01. Oktober 2019 - Nach schaukeligen und strömungsgeplagten Ankerplätzen in der San Francisco Bucht sehne ich mich nach einer Marina.
Möchte mal wieder ausgiebig duschen, Wäsche waschen und unser Boot an einem Steg vertäuen, damit wir sorgenfrei ins Yosemite fahren können. So durchforste ich das Internet nach leistbaren Häfen und finde die Marina Vallejo. Gut 20 Seemeilen von der Golden Gate Bridge entfernt, am östlichen Ende der San Pablo Bay, im Napa Fluss gelegen, weit weg vom Trubel der Großstadt. Bevor wir uns dorthin auf den Weg machen, rufe ich im Marinabüro an, um sicher zu gehen, dass wir einen Platz bekommen.
Kimberly hebt das Telefon ab und flötet mir ins Ohr: „How can I help you?“ Ich erkläre kurz die Situation: Österreichische Segelyacht, 41 Fuß lang, auf der Durchreise, etc. Ja, Platz gibt es, teilt Kimberly mir mit, aber bevor wir in der Marina Vallejo anlegen dürfen, braucht sie unbedingt eine Kopie unserer Schiffspapiere sowie der Versicherungspolizze. Kein Problem, antworte ich, kann ich per E-Mail senden. „Okay“, meint Kimberly, aber es besteht immer noch die Möglichkeit, dass wir nicht bleiben dürfen. Warum kann sie mir nicht wirklich erklären, wir sollen bei Ankunft am Guestdock festmachen und umgehend im Office erscheinen.
Gesagt, getan. Wolf und ich spazieren gut gelaunt ins Marinagebäude, steigen die Treppen rauf zum Büro und werden freundlich von zwei Damen empfangen. Unser E-Mail ist angekommen, meint Kimberly, aber jetzt müssen wir noch einen Vertrag ausfüllen. Das Formular besteht für mich gefühlt aus 100 kleingedruckten Seiten, na gut das ist übertrieben, aber 20 sind es auf jeden Fall. Wir erhalten eine hochkomplizierte Erklärung, wie und wo und was wir ausfüllen sollen, zum Beispiel müssen wir auf jedes Seitenende unsere beiden Initialen schreiben. Anfangs läuft alles gut.
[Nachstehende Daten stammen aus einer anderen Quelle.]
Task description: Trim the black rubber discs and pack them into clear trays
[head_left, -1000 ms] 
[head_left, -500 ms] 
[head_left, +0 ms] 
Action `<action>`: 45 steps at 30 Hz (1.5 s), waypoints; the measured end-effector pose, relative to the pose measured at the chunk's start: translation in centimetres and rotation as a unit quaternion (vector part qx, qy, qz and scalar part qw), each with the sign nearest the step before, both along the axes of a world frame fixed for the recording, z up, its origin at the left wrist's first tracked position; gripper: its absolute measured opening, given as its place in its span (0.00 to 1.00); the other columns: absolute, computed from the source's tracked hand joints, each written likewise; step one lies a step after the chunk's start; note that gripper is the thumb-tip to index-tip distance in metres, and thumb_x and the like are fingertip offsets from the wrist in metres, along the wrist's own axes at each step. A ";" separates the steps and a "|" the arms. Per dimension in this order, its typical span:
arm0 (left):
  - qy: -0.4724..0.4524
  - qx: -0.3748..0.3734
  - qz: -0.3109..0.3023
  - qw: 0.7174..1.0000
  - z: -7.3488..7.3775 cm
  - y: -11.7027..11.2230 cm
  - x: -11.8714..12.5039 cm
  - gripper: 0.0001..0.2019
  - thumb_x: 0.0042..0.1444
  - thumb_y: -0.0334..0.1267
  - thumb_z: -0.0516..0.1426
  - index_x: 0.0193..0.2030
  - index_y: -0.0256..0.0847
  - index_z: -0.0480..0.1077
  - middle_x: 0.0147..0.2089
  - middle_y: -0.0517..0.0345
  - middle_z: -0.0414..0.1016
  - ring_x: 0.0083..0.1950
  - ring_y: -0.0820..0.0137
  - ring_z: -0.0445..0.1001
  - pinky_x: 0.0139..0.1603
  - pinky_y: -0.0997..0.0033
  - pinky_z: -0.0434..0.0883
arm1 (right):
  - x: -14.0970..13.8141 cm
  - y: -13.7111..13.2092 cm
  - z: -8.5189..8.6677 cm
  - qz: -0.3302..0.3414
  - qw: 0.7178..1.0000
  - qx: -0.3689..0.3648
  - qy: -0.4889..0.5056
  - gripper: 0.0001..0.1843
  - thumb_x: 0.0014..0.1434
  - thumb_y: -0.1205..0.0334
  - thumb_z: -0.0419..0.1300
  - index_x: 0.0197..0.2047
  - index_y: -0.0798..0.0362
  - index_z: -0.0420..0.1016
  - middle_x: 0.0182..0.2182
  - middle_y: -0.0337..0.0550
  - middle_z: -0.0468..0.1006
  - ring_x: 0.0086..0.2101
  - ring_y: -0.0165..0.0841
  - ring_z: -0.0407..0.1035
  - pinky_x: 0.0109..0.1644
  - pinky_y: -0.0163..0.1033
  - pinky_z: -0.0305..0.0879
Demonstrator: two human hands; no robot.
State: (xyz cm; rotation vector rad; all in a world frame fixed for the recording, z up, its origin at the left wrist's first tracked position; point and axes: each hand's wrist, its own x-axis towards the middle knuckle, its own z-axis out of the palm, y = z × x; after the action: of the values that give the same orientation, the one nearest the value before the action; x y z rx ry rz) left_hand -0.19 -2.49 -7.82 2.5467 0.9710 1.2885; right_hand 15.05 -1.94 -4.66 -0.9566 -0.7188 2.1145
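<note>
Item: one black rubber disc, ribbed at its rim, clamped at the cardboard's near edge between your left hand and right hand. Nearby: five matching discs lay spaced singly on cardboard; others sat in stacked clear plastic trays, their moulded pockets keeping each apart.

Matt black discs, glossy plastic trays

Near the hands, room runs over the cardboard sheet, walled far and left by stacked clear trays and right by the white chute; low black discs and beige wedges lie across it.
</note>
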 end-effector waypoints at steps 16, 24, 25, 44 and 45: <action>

Nach 20 Minuten unterzeichnen wir den Vertrag und überreichen ihn siegessicher an Kimberly. Sie wirft einen kurzen Blick darauf, schüttelt den Kopf und zeigt auf den Punkt „credit report“, den wir ausgelassen haben. Ein „credit report“ ist eines der vielen Folterwerkzeuge im amerikanischen Geschäftsleben, eine Übersicht über alle Kredite, die man je aufgenommen hat und viel wichtiger über das Rückzahlungsverhalten. Damit möchte sich die Marina vor Betrug und säumigen Zahlern schützen. Ich erkläre Kimberly, dass wir keinen „credit report“ vorweisen können, wir sind Touristen, Ausländer in den USA. Kimberly gefällt das gar nicht, sie habe ihre Vorschriften und brauche eine positive Rückmeldung, einen Hinweis auf brav abgezahlte frühere Kredite, um den Vertrag mit uns abschließen zu können. Ich mache ihr den Vorschlag, dass wir auch gerne bar bezahlen können. Jetzt, sofort, gleich. Dieses Angebot entsetzt sie komplett. Sie darf auf keinen Fall Bargeld in diesem Office annehmen. Langsam reißt mein Geduldsfaden, ich murmele zu Wolf: „Komm lass uns wieder fahren, das ist lächerlich.“ Doch Wolf flüstert mir zu: „Durchhalten!“, er bleibt stoisch und gibt sich charmant. Immerhin bringt er Kimberly so weit, ihren Vorgesetzten zu fragen, was man mit Leuten wie uns machen soll.
Schlussendlich einigen wir uns darauf, eine Kaution von einer Monatsmiete zu hinterlegen und die Liegeplatzgebühr mit der Kreditkarte im Voraus zu bezahlen. Kimberly überreicht uns endlich einen Magnetschlüssel, der uns Zutritt zu der Wäscherei, den Duschen, Toiletten und unserem Steg gewährt. Hurra! Geschafft! „Enjoy your stay and have a nice day!“, trällert sie, als wir das Büro verlassen. Noch nie in 30 Jahren Fahrtensegeln war es derart schwierig, einen Marianaplatz zu ergattern. Reisen in den USA dürfte auch die Akzeptanz an schier unfassbare Gedankengänge und Wirklichkeiten sein.
Jeden Abend spektakulärer Sonnenuntergang in der Marina Vallejo.